If ServerTool 2.4.0 comes out, that means I probably need to look at the changelog to see if there are any special upgrade instructions or gotchas, however, it is probably pretty safe, and shouldn't have huge changes for users. I wouldn't expect any extensions or integrations to break either.

But if ServerTool 3.0.0 comes out, I definitely am going to test out in in a test instance and validate the upgrade. Any extensions I have probably also need to be upgraded to support the new version, so I may have to wait to deploy it. It probably also has UI/UX changes that affect my users, so there may be training that needs to happen.

Again, it really depends on the tool on what versioning system they should use.

Semver makes sense for things that have dependents, that's always the case for a library, sometimes it's the case for applications as well.
Windows 11 22H2.

Because writing Windows 11 2022 like any sane man would be far too unreasonable.

No, the H2 doesn't mean anything anymore. Once upon a time it stood for "Half", with H1 standing for "First Half" and H2 for "Second Half" of whatever year in two digits.

Of course, I still find this nonsense far more preferable to the bullshit that is the Chrome Version System where the entire number means jack shit.

Then of course windows 11 22H2 is actually Windows Version 10.0.22621, and windows 10 22H2 is Windows Version 10.0.19045
> Of course, I still find this nonsense far more preferable to the bullshit that is the Chrome Version System where the entire number means jack shit.

Why should it mean anything? It's just a succeeding number for every iteration, I find that vastly better than using dates or point based releases.

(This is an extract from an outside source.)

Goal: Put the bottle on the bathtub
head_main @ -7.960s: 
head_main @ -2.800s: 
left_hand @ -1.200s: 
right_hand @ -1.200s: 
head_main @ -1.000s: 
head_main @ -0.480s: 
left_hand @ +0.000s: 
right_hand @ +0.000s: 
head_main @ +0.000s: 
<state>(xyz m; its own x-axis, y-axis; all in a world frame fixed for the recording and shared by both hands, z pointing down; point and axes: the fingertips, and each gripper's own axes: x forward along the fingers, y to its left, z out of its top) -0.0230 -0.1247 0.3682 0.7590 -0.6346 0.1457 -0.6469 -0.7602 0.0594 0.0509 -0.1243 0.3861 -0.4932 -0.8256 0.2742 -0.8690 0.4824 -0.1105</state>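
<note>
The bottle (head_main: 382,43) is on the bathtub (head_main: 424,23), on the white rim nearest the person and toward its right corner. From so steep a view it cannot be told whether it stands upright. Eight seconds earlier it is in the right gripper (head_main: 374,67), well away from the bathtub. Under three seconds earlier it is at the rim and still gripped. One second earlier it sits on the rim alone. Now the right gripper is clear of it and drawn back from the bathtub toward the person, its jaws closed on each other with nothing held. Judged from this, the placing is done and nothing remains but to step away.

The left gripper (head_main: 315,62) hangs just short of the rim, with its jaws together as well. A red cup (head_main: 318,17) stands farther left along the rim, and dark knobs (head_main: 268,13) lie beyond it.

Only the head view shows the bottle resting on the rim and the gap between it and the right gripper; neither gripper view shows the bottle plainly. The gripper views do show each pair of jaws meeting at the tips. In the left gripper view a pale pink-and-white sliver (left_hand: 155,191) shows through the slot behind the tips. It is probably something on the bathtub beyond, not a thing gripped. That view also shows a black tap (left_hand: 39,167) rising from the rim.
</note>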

Using a datecode shows immediately how old a given release is, which is useful information. I don't know how old Chrome 101 or Firefox 89 is; I know how old Windows 11 22H2 or LibreOffice 24.2 is.

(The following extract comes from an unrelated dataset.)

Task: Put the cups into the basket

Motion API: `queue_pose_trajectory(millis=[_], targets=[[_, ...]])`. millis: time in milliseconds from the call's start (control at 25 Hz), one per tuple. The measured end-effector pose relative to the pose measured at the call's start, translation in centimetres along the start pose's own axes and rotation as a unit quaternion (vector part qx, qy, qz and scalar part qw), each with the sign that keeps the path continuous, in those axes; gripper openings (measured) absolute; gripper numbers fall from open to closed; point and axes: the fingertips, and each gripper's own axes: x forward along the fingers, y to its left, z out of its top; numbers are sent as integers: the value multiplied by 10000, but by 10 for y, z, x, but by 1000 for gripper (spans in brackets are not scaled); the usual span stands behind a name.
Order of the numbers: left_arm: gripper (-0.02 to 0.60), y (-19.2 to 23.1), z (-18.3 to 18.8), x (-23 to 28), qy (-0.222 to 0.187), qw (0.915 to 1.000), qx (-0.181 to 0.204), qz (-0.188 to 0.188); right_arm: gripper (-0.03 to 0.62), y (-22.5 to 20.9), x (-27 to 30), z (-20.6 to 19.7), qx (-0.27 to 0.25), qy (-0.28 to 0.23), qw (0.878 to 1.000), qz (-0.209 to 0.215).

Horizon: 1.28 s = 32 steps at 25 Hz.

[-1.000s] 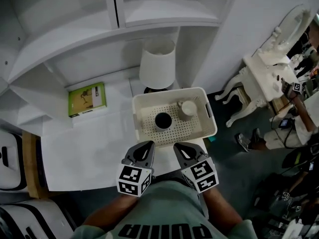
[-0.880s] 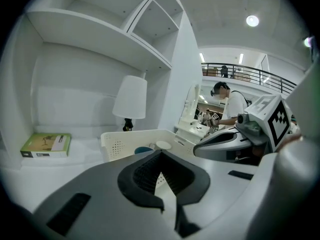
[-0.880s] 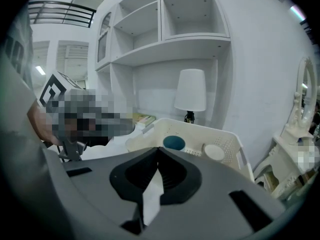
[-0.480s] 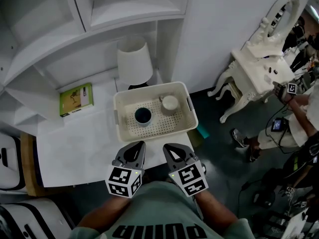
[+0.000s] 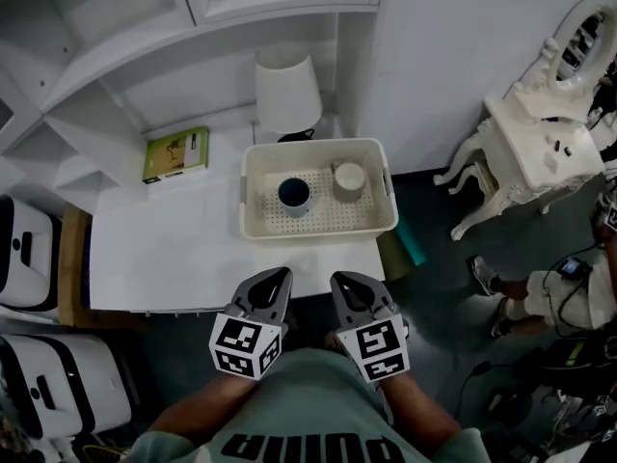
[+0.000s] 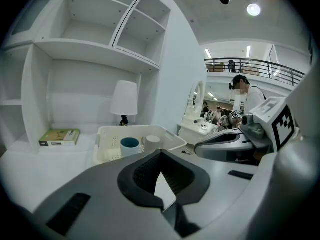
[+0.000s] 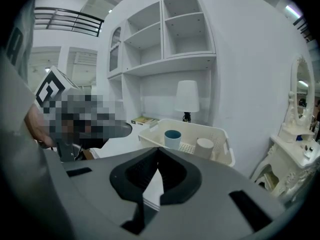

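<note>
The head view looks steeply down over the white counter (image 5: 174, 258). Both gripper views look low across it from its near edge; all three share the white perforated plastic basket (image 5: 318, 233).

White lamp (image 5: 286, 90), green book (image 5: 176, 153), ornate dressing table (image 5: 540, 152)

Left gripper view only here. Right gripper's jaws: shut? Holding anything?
Observer: The right gripper view shows the right gripper shut, with nothing between its jaws.
Operator: Any cup outside the basket? My view doesn't cover the whole table.
Observer: The head view shows none on the table. The blue cup and the white cup stand upright side by side inside the basket.
</note>
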Motion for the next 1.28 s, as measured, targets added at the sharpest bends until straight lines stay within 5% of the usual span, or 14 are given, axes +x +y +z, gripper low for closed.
queue_pose_trajectory(millis=[520, 1280], targets=[[6, -24, -33, -50, -11, 9985, -22, 540, 15, 36, -32, -39, -20, 3, 9997, 262], [6, -5, -45, -94, -122, 9999, 94, -32, 15, 76, -47, -39, 381, 44, 9979, -523]])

Using a traditional Major.Minor.Revision.Build version number shows how much of the codebase is common between different versions. I can expect something made for one Major version to work in any other same Major version release, I can expect only a Revision or Build increment to include only very minor changes; likewise I can expect breaking changes between different Major versions. I don't know what Chrome 101 is other than it's after Chrome 100; I know NT6.0, 6.1, 6.2, and 6.3 are largely interchangable.

Chrome and Firefox are released so often that if the version number were a date it would have to include the day.
Including the day isn’t even enough because Mozilla actually releases two Firefox “Nightly” builds a day, one every 12 hours or so.
For an end user product like Chrome or Firefox, the version number does not matter as much, it's really only useful for developers who might depend on specific versions.
This time and age I don’t believe anyone really depends on specific version of browser.

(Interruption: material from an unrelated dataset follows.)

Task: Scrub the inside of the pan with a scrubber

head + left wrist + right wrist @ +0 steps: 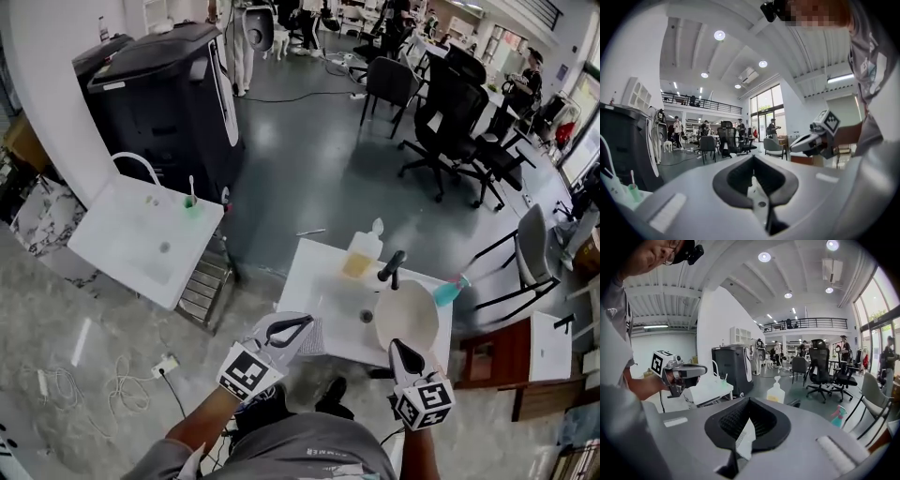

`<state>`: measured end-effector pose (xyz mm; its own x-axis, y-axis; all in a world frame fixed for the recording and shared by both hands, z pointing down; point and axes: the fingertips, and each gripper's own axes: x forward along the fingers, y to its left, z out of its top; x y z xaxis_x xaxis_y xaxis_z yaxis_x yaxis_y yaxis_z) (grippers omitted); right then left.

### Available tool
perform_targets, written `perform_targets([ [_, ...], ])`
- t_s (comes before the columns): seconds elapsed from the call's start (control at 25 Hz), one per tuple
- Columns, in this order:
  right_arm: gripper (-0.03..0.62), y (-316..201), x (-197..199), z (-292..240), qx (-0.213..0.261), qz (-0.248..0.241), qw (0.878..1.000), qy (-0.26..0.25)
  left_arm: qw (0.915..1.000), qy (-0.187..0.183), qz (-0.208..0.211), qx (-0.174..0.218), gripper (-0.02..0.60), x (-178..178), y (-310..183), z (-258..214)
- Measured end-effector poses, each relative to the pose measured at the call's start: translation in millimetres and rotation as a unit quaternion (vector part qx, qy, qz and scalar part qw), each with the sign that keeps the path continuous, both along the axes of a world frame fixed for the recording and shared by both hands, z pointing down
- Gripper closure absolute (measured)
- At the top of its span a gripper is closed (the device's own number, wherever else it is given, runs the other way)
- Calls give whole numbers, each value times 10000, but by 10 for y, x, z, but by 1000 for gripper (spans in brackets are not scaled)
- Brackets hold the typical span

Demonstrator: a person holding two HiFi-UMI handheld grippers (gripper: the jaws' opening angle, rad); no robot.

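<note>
Looking down on the white sink desk (309,272), with the black faucet (392,267) as our marker: the pan (405,317) lies in the basin just in front of the faucet, its pale inside facing up, ready for scrubbing. It looks like a rigid metal piece with some weight, likely slick if wet, so I'd steady it by the rim or the handle, though I can't make out a handle from here. The left gripper (298,326) hovers in front and to the left of the faucet, jaws together and nothing in them. The right gripper (398,352) sits at the pan's near edge, pinched closed and empty too. A small grey patch (314,337) left of the faucet may be the scrubber. If so, it looks soft and light, an easy pinch by one edge.
</note>
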<state>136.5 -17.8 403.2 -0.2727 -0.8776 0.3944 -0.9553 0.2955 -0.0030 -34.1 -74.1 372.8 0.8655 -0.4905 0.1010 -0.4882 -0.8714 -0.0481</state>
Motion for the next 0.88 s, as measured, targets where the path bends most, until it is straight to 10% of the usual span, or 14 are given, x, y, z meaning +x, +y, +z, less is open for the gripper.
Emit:
perform_targets([
  [0.88, 591, -986, -586, 1074, -923, -1056, 9900, -127, 9900, -164, -1262, -610, 578, -666, -143, 423],
])
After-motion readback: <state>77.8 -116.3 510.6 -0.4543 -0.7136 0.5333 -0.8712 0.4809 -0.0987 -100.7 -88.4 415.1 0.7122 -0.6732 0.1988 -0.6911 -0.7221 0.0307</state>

You could pull that maybe for a month. Longer than that and your customers will drag you through hot coals that you fix your stuff and move forward because you block security updates they need to install.

Unless of course you have it somewhere deep in company and it is IE8 app that no one can update.

But if you do anything public or SaaS platform you probably just fix stuff to support new versions or you are out of the game.

MS start using H1/H2 for version since 20H2. An assumption is that "2009" is confusing or causes compatibility issue with older Windows release (Embedded 2009).
That feels like an excuse. Windows compatibility mode is mature. The relevant APIs could easily return different values to buggy software.
and then completely disregarding that version number that is shown easily to you, and making you remember which animal adjective matches to it when you want to download any file.
The number of times I've had to google what the code-name actually refers to is mind-boggling.

There should at the very least be an included little cli-app that you can query and list versions.

I love the numbers. Hate the animal names. Guess thats the programmer in me.
what info does 7.6 give you?

If it's important enough to you that you keep track of libre office version numbers you'll probably remember it's a year.

If not, it's still no worse than the old system, so what's the issue.